Still, even with The Room’s crimes upon humanity, I found it irresistible to stay away when I found out that a new short film starring Wisseau, entitled The House that Drips Blood on Alex, was going to premiere at the con, and that Wisseau would definitely be in attendance. At least if this was a total trainwreck, I’d be there and have a fun story to tell. What I was not prepared for, was for the short to be really entertaining, and for the panel to be one of the best times I had during the entire event.

Firstly, The House that Drips Blood on Alex, which premieres on Comedy Central sometime in October, is not a solemn dark comedy like Wisseau’s infamous feature debut. Instead the short is a rollicking good time, using its star’s “acting style” to its advantage, with wall to wall comedy. When this thing premieres around Halloween, I’d absolutely recommend you check it out for some cheeky fun.

The second thing I didn’t expect was to have the good time that I ended up having at the panel, much in part due to Wisseau himself. The short just seemed to be further evidence that the man seems to be enjoying the notoriety earned by his terrible first movie. On top of that, he’s just going with the attention he’s getting, whether the love he’s getting from fans is ironic or not. I’ve got to hand it to him, because I don’t remember seeing many other stars taking the time to sign posters and take pictures with fans for free, or singing “happy birthday” and giving gifts to fans anywhere at Comic-Con.

9. Red-Faced

I can’t be alone in my surprise for how good Red looks right? I read the comic and enjoyed it, but this looks like a lot more fun and the perfect sort of thing we should be getting from Bruce Willis right now. The new trailer blasted its way through Hall H last Thursday and I wasn’t the only one who was surprised by just how effective it was, especially the final few moments, which is just loaded with bad-assery.

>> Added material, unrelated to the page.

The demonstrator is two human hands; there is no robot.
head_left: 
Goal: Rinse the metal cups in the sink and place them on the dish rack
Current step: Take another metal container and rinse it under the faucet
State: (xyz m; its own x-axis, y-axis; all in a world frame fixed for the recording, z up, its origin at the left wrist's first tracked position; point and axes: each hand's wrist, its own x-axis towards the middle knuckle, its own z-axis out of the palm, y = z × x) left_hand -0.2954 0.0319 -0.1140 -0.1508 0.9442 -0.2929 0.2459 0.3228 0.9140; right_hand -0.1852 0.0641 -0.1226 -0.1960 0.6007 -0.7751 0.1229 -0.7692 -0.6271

Even better was the panel, where we all just basically basked in the glow of how awesome Bruce Willis is. Seeing others like Helen Mirren and Karl Urban was also fun, but John McClane was in complete control of the room, constantly giving us jokes at Mirren’s or his own expense and then giving us great stories about the making of this movie, especially the film’s fight scenes. You know when you hear about how your favorite stars are never as cool after you’ve met them in person? Yeah, Bruce Willis isn’t like that at all.

8. Sucker Punch‘d

I know before I left for Comic-Con I stated in my last column just how much I was looking forward to the Warner Bros. panel, mostly because I’m a giant Green Lantern fan and over time I’ve also come to love the Harry Potter series as well. Well, while each of these panels had their finer points, mostly because Ryan Reynolds is unbelievably charming and the six minutes or so of Harry Potter and the Deathly Hallows shown was really fantastic, there was still a tinge of disappointment. Green Lantern’s footage was passable, but didn’t feature anything extraordinary or even any shots with Reynolds in the CGI costume we’ve been hearing about. Harry Potter brought great footage, but stars such Daniel Radcliffe and Emma Watson were nowhere to be seen, with only Tom Felton, Draco Malfoy himself, coming onstage to present the footage.

Thankfully, this left the door wide open for Zack Snyder to come in and steal the entire panel. Snyder has always made a big impression at Comic-Con, with 300 and Watchmen both playing well to the entertainment hungry crowd, but Sucker Punch is an original property, so it was tough to say what he had in store for us. Apparently, what he had in store was footage from what seems to be the movie of my dreams; with imagery from all reaches of geekdom, including an orphanage with production design similar to something out of the Bioshock video games, giant samurai, mechs, dragons, WWI battles, gun fights against robots, and a lot of girls in fishnets. That pretty much covers everything I love.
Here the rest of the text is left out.